■ **PROBLEM REQUIREMENTS**:
Your output should match the listing below word for word, without any images.

+++

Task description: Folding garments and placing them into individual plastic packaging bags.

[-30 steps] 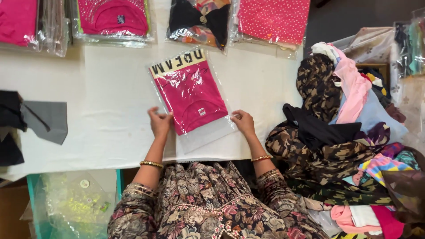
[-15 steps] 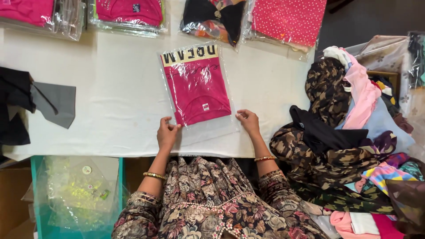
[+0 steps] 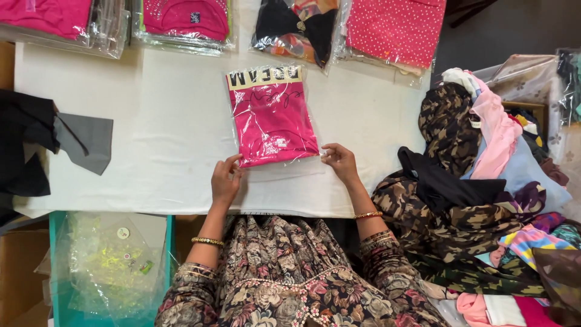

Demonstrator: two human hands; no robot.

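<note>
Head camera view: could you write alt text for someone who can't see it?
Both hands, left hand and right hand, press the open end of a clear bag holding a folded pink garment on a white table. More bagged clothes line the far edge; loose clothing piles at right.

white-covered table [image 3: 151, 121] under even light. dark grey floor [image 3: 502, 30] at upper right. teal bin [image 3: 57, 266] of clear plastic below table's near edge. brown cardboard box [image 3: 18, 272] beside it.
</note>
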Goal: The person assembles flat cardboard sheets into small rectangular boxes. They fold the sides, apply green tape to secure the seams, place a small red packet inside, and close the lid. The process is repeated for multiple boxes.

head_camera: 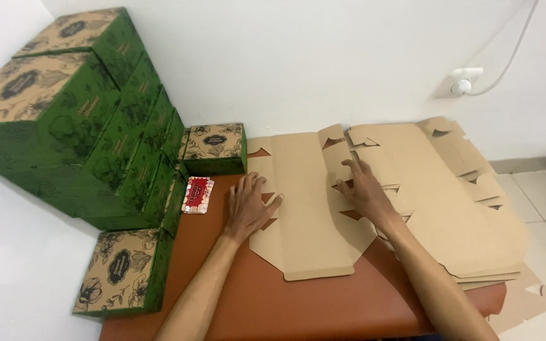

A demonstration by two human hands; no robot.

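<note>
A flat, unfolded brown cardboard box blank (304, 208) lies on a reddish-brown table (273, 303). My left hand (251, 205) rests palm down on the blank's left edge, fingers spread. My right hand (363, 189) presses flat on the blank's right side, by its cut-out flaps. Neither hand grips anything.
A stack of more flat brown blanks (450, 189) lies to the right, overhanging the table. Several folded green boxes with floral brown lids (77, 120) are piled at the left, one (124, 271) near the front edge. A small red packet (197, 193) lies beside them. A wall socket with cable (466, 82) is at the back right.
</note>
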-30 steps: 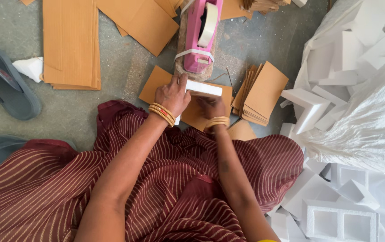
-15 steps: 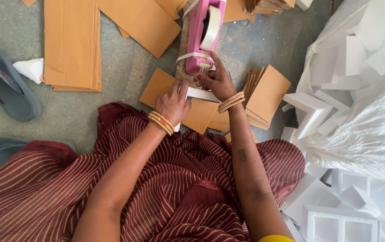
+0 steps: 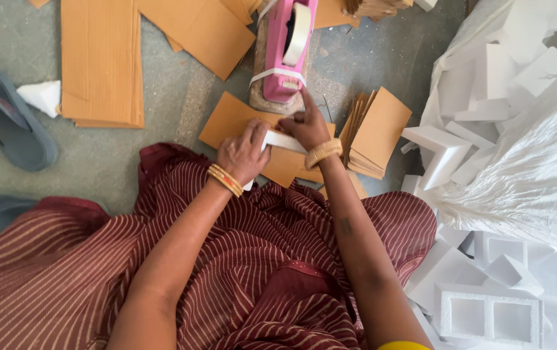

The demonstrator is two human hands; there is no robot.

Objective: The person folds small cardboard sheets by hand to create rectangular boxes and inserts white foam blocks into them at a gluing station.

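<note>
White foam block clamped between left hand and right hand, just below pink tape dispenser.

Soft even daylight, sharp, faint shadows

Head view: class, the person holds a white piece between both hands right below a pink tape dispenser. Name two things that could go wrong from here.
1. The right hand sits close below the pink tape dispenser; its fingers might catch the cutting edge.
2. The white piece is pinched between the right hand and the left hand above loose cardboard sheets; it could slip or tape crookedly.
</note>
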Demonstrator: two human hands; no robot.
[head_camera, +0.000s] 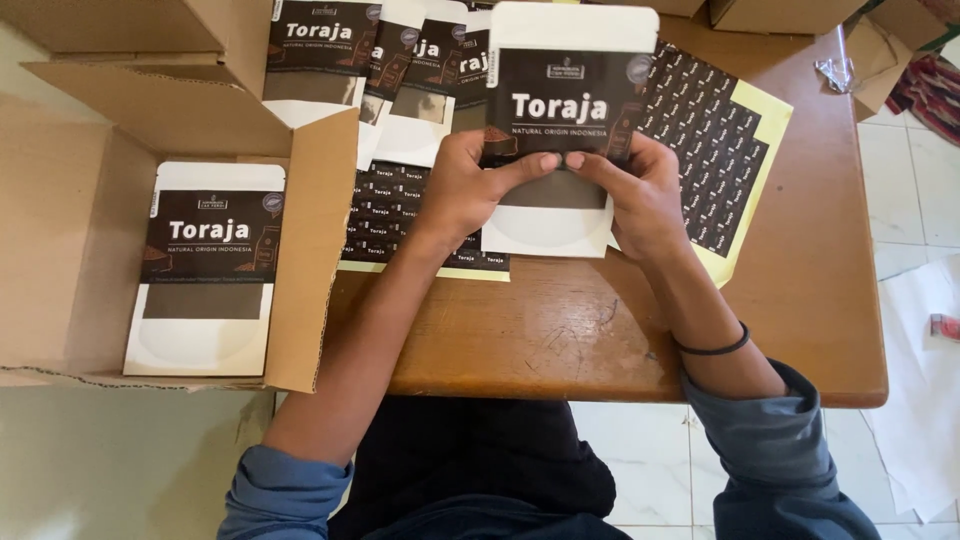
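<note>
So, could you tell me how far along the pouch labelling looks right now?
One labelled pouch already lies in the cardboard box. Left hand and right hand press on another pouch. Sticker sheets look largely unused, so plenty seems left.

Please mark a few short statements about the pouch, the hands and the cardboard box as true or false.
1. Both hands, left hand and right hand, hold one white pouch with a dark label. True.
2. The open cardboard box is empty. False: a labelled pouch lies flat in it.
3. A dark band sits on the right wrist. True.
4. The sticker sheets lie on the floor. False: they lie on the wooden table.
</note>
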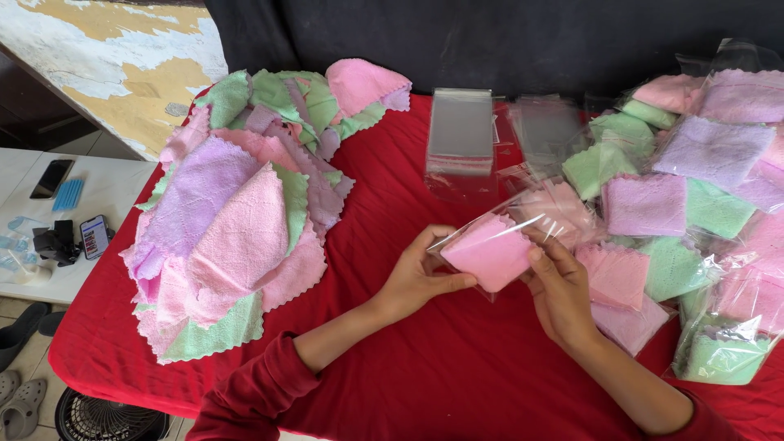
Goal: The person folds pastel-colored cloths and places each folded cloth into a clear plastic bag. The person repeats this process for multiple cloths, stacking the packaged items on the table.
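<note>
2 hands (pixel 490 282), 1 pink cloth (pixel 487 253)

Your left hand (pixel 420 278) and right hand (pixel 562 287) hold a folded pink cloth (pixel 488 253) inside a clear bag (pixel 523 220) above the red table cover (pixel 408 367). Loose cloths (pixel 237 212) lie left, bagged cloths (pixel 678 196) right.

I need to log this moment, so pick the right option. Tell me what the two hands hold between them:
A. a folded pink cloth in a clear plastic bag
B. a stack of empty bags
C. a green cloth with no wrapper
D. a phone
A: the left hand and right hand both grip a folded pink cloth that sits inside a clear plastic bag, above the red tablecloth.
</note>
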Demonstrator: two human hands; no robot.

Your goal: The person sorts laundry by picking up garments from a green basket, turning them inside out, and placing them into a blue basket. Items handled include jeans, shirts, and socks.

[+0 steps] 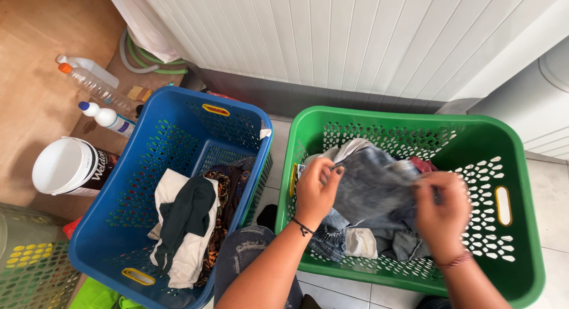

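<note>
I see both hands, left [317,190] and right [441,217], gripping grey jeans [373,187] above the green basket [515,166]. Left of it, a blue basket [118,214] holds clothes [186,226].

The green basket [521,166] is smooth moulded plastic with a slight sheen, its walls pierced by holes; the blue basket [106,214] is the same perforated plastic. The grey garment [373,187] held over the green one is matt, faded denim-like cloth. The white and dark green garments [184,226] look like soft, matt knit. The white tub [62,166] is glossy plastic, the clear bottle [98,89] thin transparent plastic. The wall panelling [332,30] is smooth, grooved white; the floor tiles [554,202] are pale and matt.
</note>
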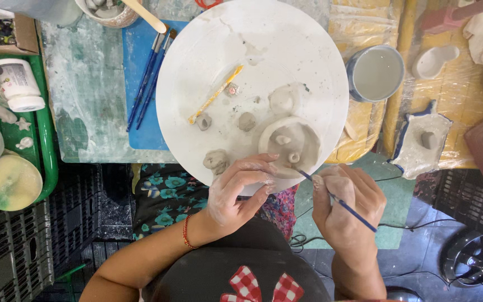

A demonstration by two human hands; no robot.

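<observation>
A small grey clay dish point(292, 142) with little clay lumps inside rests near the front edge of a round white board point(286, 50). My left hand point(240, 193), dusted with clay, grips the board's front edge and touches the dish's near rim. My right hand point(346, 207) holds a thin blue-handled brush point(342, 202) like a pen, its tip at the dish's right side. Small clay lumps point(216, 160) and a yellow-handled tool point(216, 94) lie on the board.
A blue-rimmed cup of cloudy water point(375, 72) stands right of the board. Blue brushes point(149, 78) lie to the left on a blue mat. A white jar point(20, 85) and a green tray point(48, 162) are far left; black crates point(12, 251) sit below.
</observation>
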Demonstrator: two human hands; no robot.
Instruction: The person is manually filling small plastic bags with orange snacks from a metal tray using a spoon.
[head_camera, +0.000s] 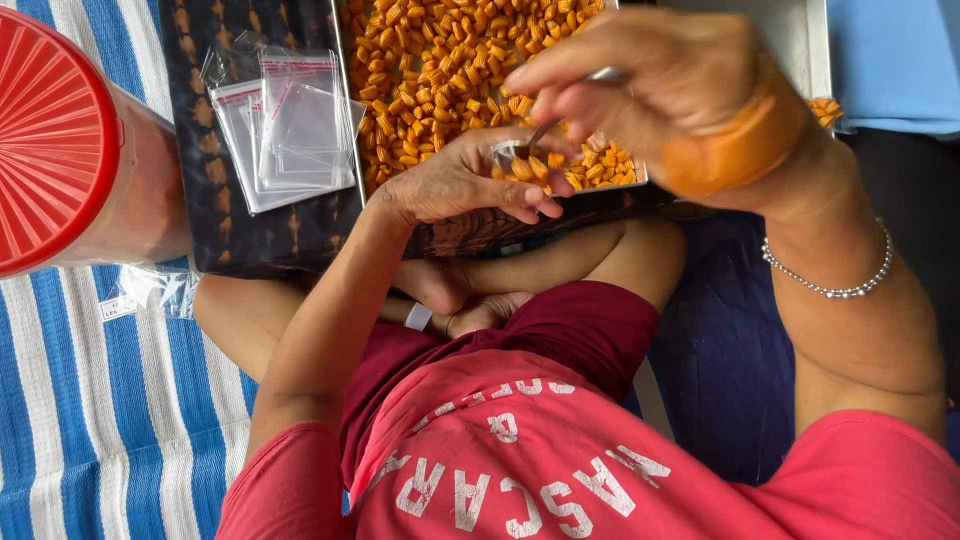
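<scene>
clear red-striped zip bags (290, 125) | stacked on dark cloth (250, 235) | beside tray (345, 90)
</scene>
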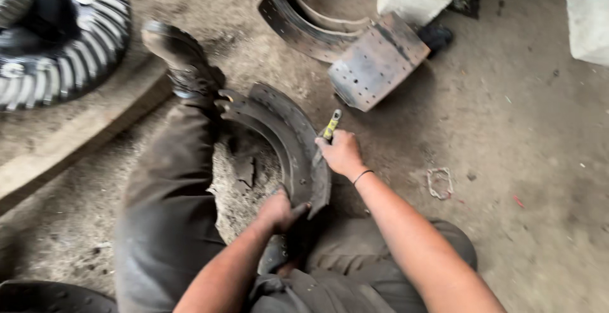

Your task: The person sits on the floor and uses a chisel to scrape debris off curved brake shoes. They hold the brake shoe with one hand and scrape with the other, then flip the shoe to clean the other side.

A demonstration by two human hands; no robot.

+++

■ **EXERCISE SOLUTION**:
Task description: Folding garments and placing them into individual plastic packaging bags.

[-30 steps] 
[-15 steps] 
[+0 steps] 

Demonstrator: two human hands; no robot.

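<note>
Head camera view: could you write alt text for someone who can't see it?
Both hands, left hand and right hand, press the open end of a clear bag holding a folded pink garment on a white table. More bagged clothes line the far edge; loose clothing piles at right.

white-covered table [image 3: 151, 121] under even light. dark grey floor [image 3: 502, 30] at upper right. teal bin [image 3: 57, 266] of clear plastic below table's near edge. brown cardboard box [image 3: 18, 272] beside it.
</note>
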Goal: The person assembles flat cardboard sheets into small rectangular boxes. They fold the sides, apply green tape to secure the seams, place a small red packet inside, and close the lid. The process is repeated for multiple boxes.

head_camera: 

A demonstration by two human hands; no robot.

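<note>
A flat, unfolded brown cardboard box blank (304, 208) lies on a reddish-brown table (273, 303). My left hand (251, 205) rests palm down on the blank's left edge, fingers spread. My right hand (363, 189) presses flat on the blank's right side, by its cut-out flaps. Neither hand grips anything.
A stack of more flat brown blanks (450, 189) lies to the right, overhanging the table. Several folded green boxes with floral brown lids (77, 120) are piled at the left, one (124, 271) near the front edge. A small red packet (197, 193) lies beside them. A wall socket with cable (466, 82) is at the back right.
</note>
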-30 steps: 
-15 steps: 
+0 steps: 

The demonstrator is two human hands; there is no robot.

Objective: The person folds small cardboard sheets by hand to create rectangular boxes and inserts white foam blocks into them at a gluing station.

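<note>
White foam block clamped between left hand and right hand, just below pink tape dispenser.

Soft even daylight, sharp, faint shadows

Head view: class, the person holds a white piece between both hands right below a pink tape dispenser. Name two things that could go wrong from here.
1. The right hand sits close below the pink tape dispenser; its fingers might catch the cutting edge.
2. The white piece is pinched between the right hand and the left hand above loose cardboard sheets; it could slip or tape crookedly.
</note>
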Demonstrator: two human hands; no robot.
[head_camera, +0.000s] 
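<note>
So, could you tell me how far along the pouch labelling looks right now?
One labelled pouch already lies in the cardboard box. Left hand and right hand press on another pouch. Sticker sheets look largely unused, so plenty seems left.

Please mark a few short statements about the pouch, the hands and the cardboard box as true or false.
1. Both hands, left hand and right hand, hold one white pouch with a dark label. True.
2. The open cardboard box is empty. False: a labelled pouch lies flat in it.
3. A dark band sits on the right wrist. True.
4. The sticker sheets lie on the floor. False: they lie on the wooden table.
</note>
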Goal: The person folds pastel-colored cloths and places each folded cloth into a clear plastic bag. The person repeats this process for multiple cloths, stacking the packaged items on the table.
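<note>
2 hands (pixel 490 282), 1 pink cloth (pixel 487 253)

Your left hand (pixel 420 278) and right hand (pixel 562 287) hold a folded pink cloth (pixel 488 253) inside a clear bag (pixel 523 220) above the red table cover (pixel 408 367). Loose cloths (pixel 237 212) lie left, bagged cloths (pixel 678 196) right.

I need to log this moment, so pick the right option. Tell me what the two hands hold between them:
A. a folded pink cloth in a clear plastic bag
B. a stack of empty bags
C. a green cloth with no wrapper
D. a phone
A: the left hand and right hand both grip a folded pink cloth that sits inside a clear plastic bag, above the red tablecloth.
</note>
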Demonstrator: two human hands; no robot.

Your goal: The person sorts laundry by picking up garments from a green basket, turning them inside out, and placing them into a blue basket. Items handled include jeans, shirts, and socks.

[+0 steps] 

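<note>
I see both hands, left [317,190] and right [441,217], gripping grey jeans [373,187] above the green basket [515,166]. Left of it, a blue basket [118,214] holds clothes [186,226].

The green basket [521,166] is smooth moulded plastic with a slight sheen, its walls pierced by holes; the blue basket [106,214] is the same perforated plastic. The grey garment [373,187] held over the green one is matt, faded denim-like cloth. The white and dark green garments [184,226] look like soft, matt knit. The white tub [62,166] is glossy plastic, the clear bottle [98,89] thin transparent plastic. The wall panelling [332,30] is smooth, grooved white; the floor tiles [554,202] are pale and matt.
</note>
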
A demonstration by two human hands; no robot.

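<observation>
A small grey clay dish point(292, 142) with little clay lumps inside rests near the front edge of a round white board point(286, 50). My left hand point(240, 193), dusted with clay, grips the board's front edge and touches the dish's near rim. My right hand point(346, 207) holds a thin blue-handled brush point(342, 202) like a pen, its tip at the dish's right side. Small clay lumps point(216, 160) and a yellow-handled tool point(216, 94) lie on the board.
A blue-rimmed cup of cloudy water point(375, 72) stands right of the board. Blue brushes point(149, 78) lie to the left on a blue mat. A white jar point(20, 85) and a green tray point(48, 162) are far left; black crates point(12, 251) sit below.
</observation>
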Demonstrator: two human hands; no robot.
Instruction: The person is manually filling small plastic bags with orange snacks from a metal tray using a spoon.
[head_camera, +0.000s] 
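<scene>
clear red-striped zip bags (290, 125) | stacked on dark cloth (250, 235) | beside tray (345, 90)
</scene>
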
Your task: The person sits on the floor and uses a chisel to scrape debris off curved brake shoes. They hold the brake shoe with one hand and scrape with the other, then flip the shoe to clean the other side.

A demonstration by two human hands; no robot.

Now the exercise is complete.